7. General Legal inquiries
-
Please explain the goal of the “terms of use”. From our perspective, the bonding terms and conditions will be included only in the contract between Aperian and an organization.
- Yes, the terms and conditions negotiated in the agreement between Aperian and an organization are binding. The online Terms of Use are there to supplement the ones in our agreement and to educate the end user of their rights and responsibilities regarding the specific use and functions of the web tool.
-
Please provide further information with respect to the following sentence in the terms of use: “By registering and accessing or using the Site and Software, you consent to the use of cookies and the transfer and processing of your personal information in the United States by us or our service providers and you agree to the use of your personal information and email address to contact you regarding the use of the Site and the Software, and their features and services.” Please explain to which entities Aperian intends to transfer the information.

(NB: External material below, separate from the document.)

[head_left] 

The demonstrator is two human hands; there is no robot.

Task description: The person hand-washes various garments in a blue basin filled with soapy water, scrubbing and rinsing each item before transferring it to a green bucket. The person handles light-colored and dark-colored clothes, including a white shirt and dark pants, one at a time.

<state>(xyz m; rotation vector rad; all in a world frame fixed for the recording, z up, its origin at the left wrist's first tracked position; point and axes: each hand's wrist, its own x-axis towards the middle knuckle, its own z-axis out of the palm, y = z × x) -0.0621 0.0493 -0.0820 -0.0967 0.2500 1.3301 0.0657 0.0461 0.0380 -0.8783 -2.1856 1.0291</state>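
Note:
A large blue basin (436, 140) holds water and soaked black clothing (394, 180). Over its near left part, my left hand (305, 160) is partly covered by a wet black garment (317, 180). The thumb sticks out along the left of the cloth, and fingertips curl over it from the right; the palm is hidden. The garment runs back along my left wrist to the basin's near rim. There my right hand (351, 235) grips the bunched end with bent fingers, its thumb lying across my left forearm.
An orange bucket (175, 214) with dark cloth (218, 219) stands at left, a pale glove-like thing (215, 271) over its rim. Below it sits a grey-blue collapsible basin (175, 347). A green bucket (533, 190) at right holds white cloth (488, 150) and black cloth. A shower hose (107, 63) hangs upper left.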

- As a matter of policy, AG never sells or shares personal user data with third parties. That said, we do contract with a data storage service for the secure storage and maintenance of our servers. Hence, they technically have access to our data although they are under strict contractual obligations not to access, use, or sell any of it. As for the use of cookies, we do track user activity on the site for the sole purpose of enabling users to find the results of their activity on the site upon their return. Thus we track for each individual user's information such as: whether they have taken a certain quiz, and if so, their latest score; their GlobeSmart Profile, etc. Aperian will never share any personal information of users, nor any data gathered from cookies with any third parties, and used and handled only for the purpose for which it was received. Our Privacy Policy is quite definite about this.
- In addition to careful hiring, we conduct criminal background checks on all employees with access to client data including access to the backend of Aperian and related systems.
8. Security Breaches and Notifications
-
Does Aperian have a defined communication plan for any outages, data loss, and/or other unplanned event or outage?
- We do have a communication plan and also handle these situations on a case-by-case basis.
-
Does Aperian run data back-ups?
- Data backups are as follows: daily incremental, weekly full. Database transactions hourly. Backups are stored on-site for 30 days.